Oral tongue squamous cell carcinoma (OTSCC) resected with positive or narrow margins requires re-resection or External Beam Radiotherapy (EBRTx) to the primary tumour bed to avoid the increased risk of local recurrence. Brachytherapy (BRTx) allows the delivery of high dose conformal radiation to the tumour site while sparing surrounding normal structures thus avoiding the need for further surgery and morbidity associated with EBRTx applied to the oral cavity. BRTx is used as the primary and adjuvant treatment of OTSCC in France, Japan, and South Africa. No North American experience in the use of BRTx for OTSCC margin control has been previously reported.
Prospective single-centre study of patients with OTSCC (T1-3, N0-3, M0) treated with resection of primary tumour ± regional nodal resection and intra-operative insertion of BRTx catheters between September 2009 and April 2017. BRTx in the form of high dose rate Iridium192 was administered twice daily at 40.8Gy/12Fr for ‘Positive’ (≤2mm) margins, at 34Gy/10Fr for ‘Narrow’ (2.1-5mm) margins, and not given for ‘Clear’ (>5mm) margins over the course of 5 days. Further adjuvant treatment with EBRTx to the neck ± Chemotherapy (CTx) was given as per pathological findings. The Kaplan-Meier model was used for survival and local/locoregional control analysis. Cox regression analysis was used to assess the effects of various parameters on survival and control.

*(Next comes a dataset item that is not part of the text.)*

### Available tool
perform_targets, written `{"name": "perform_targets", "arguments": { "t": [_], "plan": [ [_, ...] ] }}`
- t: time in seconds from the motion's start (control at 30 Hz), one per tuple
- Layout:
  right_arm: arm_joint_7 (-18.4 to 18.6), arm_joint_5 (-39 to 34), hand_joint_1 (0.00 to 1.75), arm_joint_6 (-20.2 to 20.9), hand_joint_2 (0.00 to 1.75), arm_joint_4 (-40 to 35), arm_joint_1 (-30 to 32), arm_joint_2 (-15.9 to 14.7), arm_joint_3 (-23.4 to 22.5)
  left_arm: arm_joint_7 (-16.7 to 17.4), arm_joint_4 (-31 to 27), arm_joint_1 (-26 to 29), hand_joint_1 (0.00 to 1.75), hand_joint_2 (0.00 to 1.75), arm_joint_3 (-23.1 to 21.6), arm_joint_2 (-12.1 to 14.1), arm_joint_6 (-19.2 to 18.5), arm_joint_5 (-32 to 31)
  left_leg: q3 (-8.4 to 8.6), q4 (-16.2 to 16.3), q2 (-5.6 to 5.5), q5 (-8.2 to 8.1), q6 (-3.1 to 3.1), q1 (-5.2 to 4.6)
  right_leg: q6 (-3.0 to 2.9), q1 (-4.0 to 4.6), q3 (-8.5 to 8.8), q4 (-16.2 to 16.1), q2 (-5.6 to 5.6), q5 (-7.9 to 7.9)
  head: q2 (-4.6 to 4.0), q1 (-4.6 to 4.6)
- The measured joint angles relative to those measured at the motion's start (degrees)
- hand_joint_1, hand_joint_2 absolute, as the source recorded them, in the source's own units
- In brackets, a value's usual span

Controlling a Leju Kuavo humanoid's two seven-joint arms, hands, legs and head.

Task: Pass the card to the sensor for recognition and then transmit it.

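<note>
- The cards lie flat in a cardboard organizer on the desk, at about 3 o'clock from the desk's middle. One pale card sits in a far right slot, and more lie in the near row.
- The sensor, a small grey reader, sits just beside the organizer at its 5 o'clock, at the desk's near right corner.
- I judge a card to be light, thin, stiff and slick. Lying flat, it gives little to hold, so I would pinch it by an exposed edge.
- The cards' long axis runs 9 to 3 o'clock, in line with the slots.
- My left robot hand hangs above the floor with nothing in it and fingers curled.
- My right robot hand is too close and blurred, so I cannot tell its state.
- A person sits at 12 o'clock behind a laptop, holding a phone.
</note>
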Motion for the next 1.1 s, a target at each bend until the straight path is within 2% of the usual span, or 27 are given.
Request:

Fifty five patients were recruited with a median follow up time of 25.4 months. Clear margins were noted in 23.6%, while Narrow (2.1-5mm) and Positive (≤2mm) margins were found in 45.5% and 30.9% respectively. Forty one patients (74.6%) were treated with BRTx, as 12 patients had clear margins and 2 patients had unfavourable tumour anatomy for BRTx catheter insertion. Lower BRTx dose was given in 47.3% of cases and 27.3% received the higher dose. EBRTx was avoided in 64.3%. Recurrence was observed in 12 cases (21.8%): 6 local (10.9%), 4 isolated regional (7.3%), and 2 isolated distant; with median time to recurrence being 11 months. Overall Survival (OS) at 3 and 5 years was 75.6% and 59.1% respectively, while Disease Specific Survival (DSS) was 82.3% and 68.6% at 3 and 5 years respectively. The 3 year Disease Free Survival (DFS), Local Control (LC) and Locoregional Control (LRC) were 74.3%, 86.3%, and 77.7% respectively. Recurrence and survival outcomes were not associated with the use of or specific dose of BRTx on Cox regression analysis. Acute and late toxicity secondary to BRTx was minimal: one patient experiencing an acute haemorrhage during BRTx catheters removal and 3 patients requiring long-term opioid analgesia for tongue pain.
This is the first North American study examining the use of BRTx for margin control in the treatment of OTSCC. The use of BRTx after primary resection with positive/narrow margins with or without EBRTx to the neck/CTx achieves outcomes comparable to traditional treatment of surgery followed by re-resection or EBRTx ± CTx. Morbidity associated with oral cavity EBRTx or secondary resection and reconstruction is thus avoided. Both acute and late toxicity rates are low and compare favourably with other BRTx OTSCC studies.